> _TASK TO CARRY OUT_: The lines to be copied are those below that contain "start".

◆ ◆ ◆ ◆ ◆

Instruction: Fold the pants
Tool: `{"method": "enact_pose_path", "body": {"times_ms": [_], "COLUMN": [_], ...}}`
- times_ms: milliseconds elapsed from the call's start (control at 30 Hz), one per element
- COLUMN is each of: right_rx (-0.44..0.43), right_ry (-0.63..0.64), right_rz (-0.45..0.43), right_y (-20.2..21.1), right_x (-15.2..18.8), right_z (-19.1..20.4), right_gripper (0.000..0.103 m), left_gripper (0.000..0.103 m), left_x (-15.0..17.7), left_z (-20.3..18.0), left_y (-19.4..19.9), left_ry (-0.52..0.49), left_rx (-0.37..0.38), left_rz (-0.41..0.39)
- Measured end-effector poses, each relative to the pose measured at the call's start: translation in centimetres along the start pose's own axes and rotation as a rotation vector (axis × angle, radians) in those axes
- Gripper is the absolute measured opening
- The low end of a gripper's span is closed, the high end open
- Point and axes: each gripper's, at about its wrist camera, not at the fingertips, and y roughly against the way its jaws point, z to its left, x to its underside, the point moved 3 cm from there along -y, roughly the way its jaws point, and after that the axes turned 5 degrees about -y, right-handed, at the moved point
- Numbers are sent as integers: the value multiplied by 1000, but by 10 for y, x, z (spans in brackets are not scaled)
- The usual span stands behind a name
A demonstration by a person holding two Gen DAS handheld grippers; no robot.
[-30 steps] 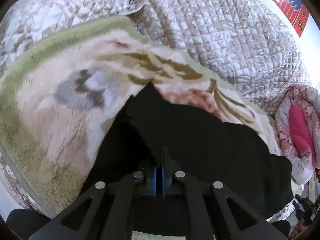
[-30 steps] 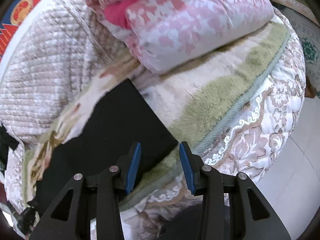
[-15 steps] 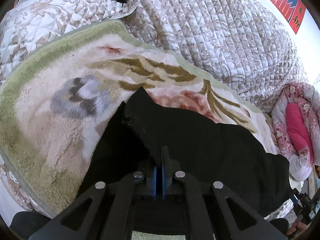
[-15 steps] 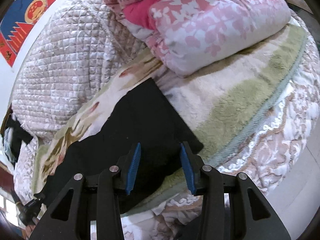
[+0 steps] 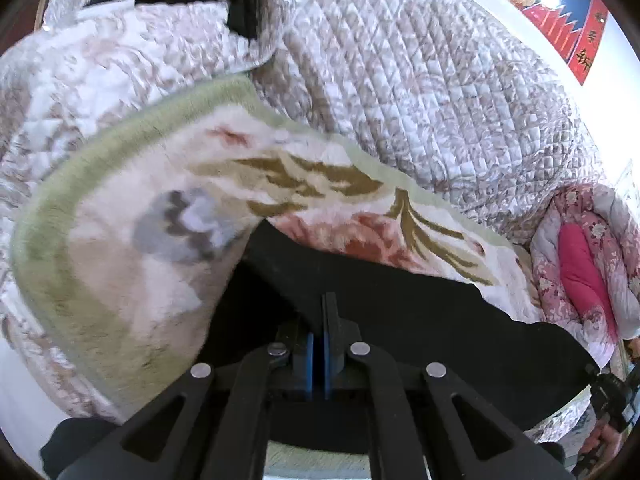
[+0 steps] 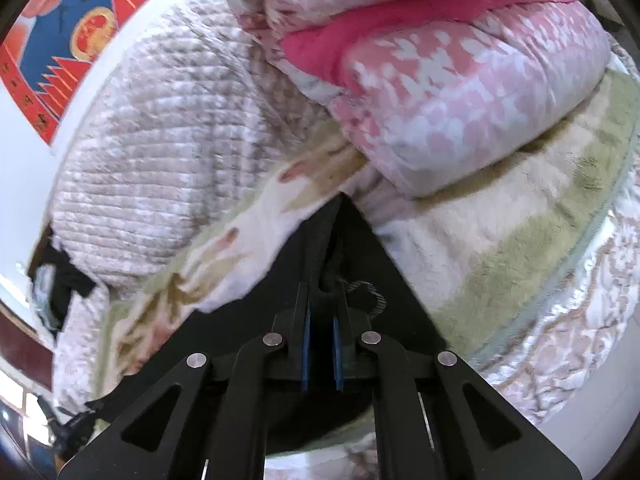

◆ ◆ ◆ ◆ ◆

> _SOLVED PROBLEM_:
- times_ms: milliseconds elapsed from the call's start (control at 30 Hz), one per element
- Measured end-effector poses, each relative to the pose measured at the call's start: translation in centimetres along the start pose's own axes and rotation as a rotation vector (axis × angle, radians) in those axes

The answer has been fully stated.